---- COLLECTED MATERIAL

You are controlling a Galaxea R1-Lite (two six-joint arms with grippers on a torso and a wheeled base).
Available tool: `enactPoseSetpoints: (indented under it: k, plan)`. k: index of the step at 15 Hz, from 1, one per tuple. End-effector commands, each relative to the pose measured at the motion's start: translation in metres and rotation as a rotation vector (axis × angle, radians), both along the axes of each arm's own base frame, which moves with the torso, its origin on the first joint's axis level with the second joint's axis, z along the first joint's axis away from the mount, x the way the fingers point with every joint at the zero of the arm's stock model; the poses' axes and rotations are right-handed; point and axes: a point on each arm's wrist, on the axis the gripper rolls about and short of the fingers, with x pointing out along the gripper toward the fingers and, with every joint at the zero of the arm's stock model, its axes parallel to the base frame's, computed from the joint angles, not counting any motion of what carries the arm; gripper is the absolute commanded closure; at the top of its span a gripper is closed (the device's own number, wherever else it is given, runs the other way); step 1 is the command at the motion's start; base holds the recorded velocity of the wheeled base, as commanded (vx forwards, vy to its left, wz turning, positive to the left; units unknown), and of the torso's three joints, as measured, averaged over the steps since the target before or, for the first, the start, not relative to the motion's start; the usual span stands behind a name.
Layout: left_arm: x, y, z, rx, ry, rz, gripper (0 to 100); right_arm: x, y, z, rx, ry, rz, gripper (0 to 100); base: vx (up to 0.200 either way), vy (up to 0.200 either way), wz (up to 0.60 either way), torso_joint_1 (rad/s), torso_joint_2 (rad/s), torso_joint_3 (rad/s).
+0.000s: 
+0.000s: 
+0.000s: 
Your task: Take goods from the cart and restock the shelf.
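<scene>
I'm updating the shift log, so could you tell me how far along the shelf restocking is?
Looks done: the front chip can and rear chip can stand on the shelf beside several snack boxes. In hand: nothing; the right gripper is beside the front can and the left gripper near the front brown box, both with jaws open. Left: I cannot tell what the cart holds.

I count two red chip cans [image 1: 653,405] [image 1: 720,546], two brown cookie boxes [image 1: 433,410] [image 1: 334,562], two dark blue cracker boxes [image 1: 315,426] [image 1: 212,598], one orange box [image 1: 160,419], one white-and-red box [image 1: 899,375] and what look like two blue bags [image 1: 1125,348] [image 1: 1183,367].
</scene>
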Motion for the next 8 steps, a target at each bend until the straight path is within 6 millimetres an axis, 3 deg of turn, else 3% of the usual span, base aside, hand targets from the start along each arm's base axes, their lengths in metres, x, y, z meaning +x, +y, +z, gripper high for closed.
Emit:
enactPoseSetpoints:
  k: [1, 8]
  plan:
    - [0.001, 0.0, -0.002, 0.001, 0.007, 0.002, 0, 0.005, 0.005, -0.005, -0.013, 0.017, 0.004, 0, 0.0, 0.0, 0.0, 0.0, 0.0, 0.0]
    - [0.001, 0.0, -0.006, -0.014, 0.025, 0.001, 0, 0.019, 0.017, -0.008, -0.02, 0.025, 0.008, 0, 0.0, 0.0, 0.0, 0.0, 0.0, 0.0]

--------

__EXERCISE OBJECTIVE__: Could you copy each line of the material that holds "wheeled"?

__TASK RESPONSE__:
You are controlling a Galaxea R1-Lite (two six-joint arms with grippers on a torso and a wheeled base).
Available tool: `enactPoseSetpoints: (indented under it: k, plan)`. k: index of the step at 15 Hz, from 1, one per tuple. End-effector commands, each relative to the pose measured at the motion's start: translation in metres and rotation as a rotation vector (axis × angle, radians), both along the axes of each arm's own base frame, which moves with the torso, its origin on the first joint's axis level with the second joint's axis, z along the first joint's axis away from the mount, x the way the fingers point with every joint at the zero of the arm's stock model; the poses' axes and rotations are right-handed; point and axes: a point on each arm's wrist, on the axis the gripper rolls about and short of the fingers, with x pointing out along the gripper toward the fingers and, with every joint at the zero of the arm's stock model, its axes parallel to the base frame's, computed from the joint angles, not counting any motion of what carries the arm; gripper is the absolute commanded closure; at the top of its span a gripper is closed (the device's own number, wherever else it is given, runs the other way); step 1 is the command at the motion's start; base holds the recorded velocity of the wheeled base, as commanded (vx forwards, vy to its left, wz turning, positive to the left; units unknown), and of the torso's three joints, as measured, averaged over the steps since the target before or, for the first, the start, not relative to the motion's start; the usual span stands behind a name.

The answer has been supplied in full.